## TO DO
Give only the number of lines in these records that contain the word "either".

## RECORDS
....
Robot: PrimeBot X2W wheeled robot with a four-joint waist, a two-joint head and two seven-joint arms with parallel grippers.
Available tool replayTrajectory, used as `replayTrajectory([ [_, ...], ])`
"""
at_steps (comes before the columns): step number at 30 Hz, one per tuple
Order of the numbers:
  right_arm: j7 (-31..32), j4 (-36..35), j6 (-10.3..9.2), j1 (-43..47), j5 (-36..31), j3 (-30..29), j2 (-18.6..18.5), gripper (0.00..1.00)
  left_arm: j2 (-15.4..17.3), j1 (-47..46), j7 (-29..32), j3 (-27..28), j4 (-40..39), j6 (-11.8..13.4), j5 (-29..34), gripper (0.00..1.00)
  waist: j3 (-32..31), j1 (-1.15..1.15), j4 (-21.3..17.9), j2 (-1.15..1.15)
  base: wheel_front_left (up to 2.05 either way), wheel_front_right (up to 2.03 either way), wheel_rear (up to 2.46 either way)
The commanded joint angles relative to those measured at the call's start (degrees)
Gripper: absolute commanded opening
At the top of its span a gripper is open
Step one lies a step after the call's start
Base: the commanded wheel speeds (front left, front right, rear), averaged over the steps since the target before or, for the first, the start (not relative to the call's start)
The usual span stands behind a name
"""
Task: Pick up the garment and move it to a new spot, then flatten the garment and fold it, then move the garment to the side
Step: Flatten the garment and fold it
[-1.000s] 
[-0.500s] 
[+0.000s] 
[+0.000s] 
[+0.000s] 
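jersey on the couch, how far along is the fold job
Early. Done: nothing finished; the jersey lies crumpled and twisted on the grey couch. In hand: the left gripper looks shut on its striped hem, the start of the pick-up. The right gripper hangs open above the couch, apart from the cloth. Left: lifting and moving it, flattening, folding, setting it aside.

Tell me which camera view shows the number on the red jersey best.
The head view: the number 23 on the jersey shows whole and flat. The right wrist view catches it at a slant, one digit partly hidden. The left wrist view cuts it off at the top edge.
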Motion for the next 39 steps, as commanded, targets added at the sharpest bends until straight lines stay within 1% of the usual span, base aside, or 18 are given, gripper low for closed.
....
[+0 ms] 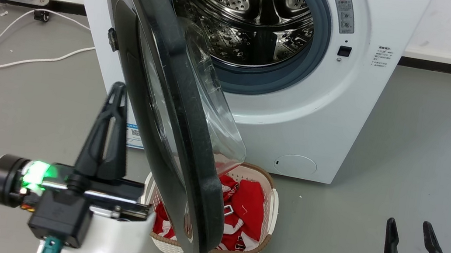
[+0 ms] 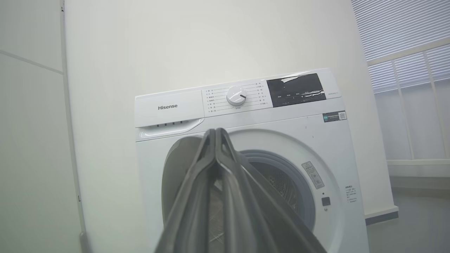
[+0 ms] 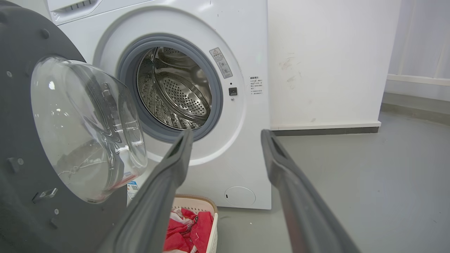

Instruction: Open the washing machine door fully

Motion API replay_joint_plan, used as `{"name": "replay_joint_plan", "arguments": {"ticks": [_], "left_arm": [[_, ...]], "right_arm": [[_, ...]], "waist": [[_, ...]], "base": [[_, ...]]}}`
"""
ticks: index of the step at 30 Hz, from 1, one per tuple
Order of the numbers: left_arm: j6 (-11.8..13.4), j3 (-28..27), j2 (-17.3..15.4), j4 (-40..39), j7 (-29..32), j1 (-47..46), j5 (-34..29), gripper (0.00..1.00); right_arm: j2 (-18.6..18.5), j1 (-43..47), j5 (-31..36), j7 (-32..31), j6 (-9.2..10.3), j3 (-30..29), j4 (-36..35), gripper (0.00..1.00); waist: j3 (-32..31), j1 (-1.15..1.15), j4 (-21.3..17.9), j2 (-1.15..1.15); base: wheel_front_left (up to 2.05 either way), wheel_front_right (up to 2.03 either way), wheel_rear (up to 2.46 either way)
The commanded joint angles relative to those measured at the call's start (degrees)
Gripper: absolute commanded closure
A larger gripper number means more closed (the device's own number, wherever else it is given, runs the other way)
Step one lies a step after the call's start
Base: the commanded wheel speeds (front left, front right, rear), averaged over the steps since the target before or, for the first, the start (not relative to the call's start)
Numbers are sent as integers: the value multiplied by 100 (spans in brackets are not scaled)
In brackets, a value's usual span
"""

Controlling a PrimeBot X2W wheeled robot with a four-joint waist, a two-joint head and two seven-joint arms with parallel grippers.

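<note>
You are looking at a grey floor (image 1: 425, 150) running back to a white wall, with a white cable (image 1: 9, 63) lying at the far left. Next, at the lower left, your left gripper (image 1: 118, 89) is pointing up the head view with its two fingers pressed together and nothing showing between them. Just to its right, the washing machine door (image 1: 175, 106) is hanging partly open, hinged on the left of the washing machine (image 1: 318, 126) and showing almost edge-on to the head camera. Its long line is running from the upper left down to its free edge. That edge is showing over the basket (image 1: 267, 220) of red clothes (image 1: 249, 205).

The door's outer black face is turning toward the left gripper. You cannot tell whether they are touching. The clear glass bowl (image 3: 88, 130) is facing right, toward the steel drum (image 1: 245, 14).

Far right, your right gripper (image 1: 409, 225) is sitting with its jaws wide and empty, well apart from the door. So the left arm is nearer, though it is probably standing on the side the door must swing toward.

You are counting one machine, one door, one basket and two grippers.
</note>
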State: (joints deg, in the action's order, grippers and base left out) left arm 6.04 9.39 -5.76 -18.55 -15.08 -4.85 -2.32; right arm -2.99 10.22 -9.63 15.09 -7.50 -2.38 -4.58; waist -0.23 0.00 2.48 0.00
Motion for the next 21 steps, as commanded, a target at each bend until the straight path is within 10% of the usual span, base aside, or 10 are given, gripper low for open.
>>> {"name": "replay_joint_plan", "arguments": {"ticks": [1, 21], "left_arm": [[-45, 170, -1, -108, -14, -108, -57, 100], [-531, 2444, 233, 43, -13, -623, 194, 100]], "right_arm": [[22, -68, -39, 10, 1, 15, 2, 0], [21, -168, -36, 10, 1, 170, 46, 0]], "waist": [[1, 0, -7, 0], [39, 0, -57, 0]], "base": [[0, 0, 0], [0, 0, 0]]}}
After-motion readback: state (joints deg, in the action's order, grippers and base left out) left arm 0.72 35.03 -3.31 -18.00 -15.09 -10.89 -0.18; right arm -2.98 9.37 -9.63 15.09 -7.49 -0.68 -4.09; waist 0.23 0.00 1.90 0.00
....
## OUTPUT FOR THIS EXERCISE
2